Since its sign-on, WUSF-TV had broadcast from the basement of the USF library, occupying space once utilized by the book bindery. Beginning in the early 1980s, the university pursued funding to build a new studio facility. The basement site became inadequate as the station grew, and the forthcoming conversion to digital television spurred the state government and USF to take action. In 1998, the state Department of Education allocated $6 million for construction of a new, 18000 ft2 facility next to the WUSF radio studios, and the state supplied another $2 million to pay for digital equipment. The new studios opened in 2001, providing more on-campus visibility. In 2002, WUSF radio and television came under a single general manager, JoAnn Urofsky. Under Urofsky, the station launched its digital signal on July 1, 2004; its three new subchannels featured educational content from the Annenberg/CPB Channel, PBS You, and the Florida Knowledge Network. The digital signal on channel 34 became the only signal on April 16, 2009, when the analog signal was turned off two months before the final digital transition date.

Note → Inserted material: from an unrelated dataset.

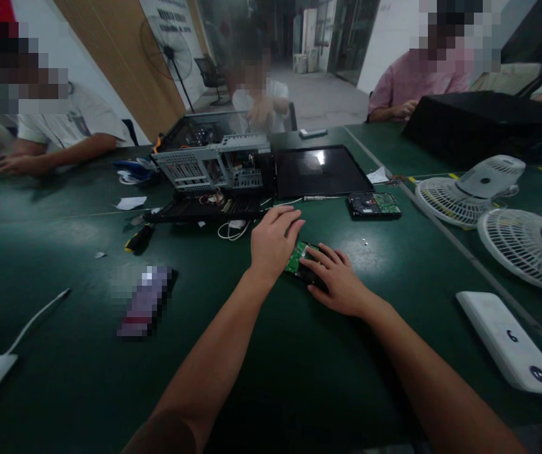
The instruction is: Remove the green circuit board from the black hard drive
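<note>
A hard drive [294,260] with a green circuit board facing up lies on the table in front of me, partly covered by my hands. My right hand [334,277] grips it from the right, fingers over the top and thumb along the near edge. Just above its left end is my left hand [275,243], with the fingers bent and drawn together towards the thumb; whatever may be between them is hidden. Another hard drive [375,205] lies beyond to the right, circuit board up. A thin screwdriver [325,198] rests behind my hands.
An opened computer case [214,167] lies beyond my hands, beside a black panel [321,170]. A phone [145,301] and a yellow-black tool [139,239] lie left. White fans [469,186] and a white power bank [512,340] are right. Other people sit around the table [271,378].
</note>
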Demonstrator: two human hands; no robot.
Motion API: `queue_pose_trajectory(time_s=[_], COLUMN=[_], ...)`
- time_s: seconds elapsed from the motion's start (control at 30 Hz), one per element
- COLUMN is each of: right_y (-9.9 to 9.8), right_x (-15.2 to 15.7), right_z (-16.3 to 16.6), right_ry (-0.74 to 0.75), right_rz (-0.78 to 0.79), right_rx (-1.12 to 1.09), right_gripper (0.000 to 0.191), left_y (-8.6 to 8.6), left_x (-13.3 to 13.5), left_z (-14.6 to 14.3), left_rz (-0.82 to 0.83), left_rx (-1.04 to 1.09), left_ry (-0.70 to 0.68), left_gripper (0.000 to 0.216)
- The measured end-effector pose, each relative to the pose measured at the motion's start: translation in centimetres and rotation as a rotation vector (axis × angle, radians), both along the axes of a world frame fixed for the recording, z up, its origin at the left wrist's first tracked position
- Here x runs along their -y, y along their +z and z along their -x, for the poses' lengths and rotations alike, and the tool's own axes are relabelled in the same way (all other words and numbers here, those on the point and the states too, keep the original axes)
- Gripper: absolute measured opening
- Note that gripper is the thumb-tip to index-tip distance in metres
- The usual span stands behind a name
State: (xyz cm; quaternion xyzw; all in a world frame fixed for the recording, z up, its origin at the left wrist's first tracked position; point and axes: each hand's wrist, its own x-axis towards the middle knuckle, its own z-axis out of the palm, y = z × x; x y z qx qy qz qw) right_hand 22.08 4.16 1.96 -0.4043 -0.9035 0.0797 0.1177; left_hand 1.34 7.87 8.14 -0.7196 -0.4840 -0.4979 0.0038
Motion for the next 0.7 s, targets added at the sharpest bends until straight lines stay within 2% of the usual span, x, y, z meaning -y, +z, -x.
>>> queue_pose_trajectory(time_s=[0.4,0.7], right_y=[0.05,0.06], right_x=[-0.04,0.00], right_z=[-0.10,0.01], right_ry=[-0.001,-0.006], right_rz=[0.008,0.005], right_rx=[-0.001,-0.007], right_gripper=[0.065,0.065], left_y=[-0.77,-0.55], left_x=[-0.68,-0.42], left_z=[0.46,-0.21], left_rz=[-0.077,-0.041], left_rx=[-0.070,-0.018], left_ry=[-0.081,-0.043], left_gripper=[0.021,0.018])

In the late 2000s, the relationship between WEDU and WUSF, which had remained cordial for decades, deteriorated again. One notable incident involved WUSF selling videos of The Lawrence Welk Show during a pledge drive, hours before Welk aired regularly on WEDU. WUSF-TV management took umbrage at PBS designating channel 16 a secondary station, saying their increased reliance on local programming led to the unfavorable label from PBS. Bright House Networks, the primary cable provider in the Tampa Bay area, exacerbated the strife by exercising a contract in its clause with PBS stations and demoting WUSF-TV, but not WEDU, to a tier where not all subscribers could see it. The relationship was repaired again a year later, when managers of both stations agreed to collaborate on programming as well as a jointly produced fundraising night. A statewide defunding of public media in 2011, a consequence of governor Rick Scott's decision to veto a funding package, left the station unable to produce local programming that was not paid for by a grant.

==WEDQ==
===Incentive auction sale===
On October 13, 2015, trustees of the University of South Florida voted to explore placing WUSF-TV into the FCC's spectrum incentive auction in 2016, a move that could lead to the station sharing a channel with another area station, moving its signal to a VHF channel, or ceasing operations altogether. The station had lost money in fiscal years 2013, 2014, and 2015, and its cash flow was negative for fiscal year 2016; in contrast, WUSF radio was making money. Trustees justified the decision by highlighting that the station had little involvement with the academic life of the university and little academic programming on its air. Ralph Wilcox, the provost of the university, noted in emails to other trustees that he lacked faith in the future of a linear TV station given an explosion in digital media platforms. Despite the uncertainty over WUSF-TV's future, channel 16 entered into a promotional partnership with the Tampa Bay Rays baseball team, exceeded fundraising goals, and gave staff raises; it hired veteran Tampa TV anchor Denise White to host a new weekly show about university activities, University Beat.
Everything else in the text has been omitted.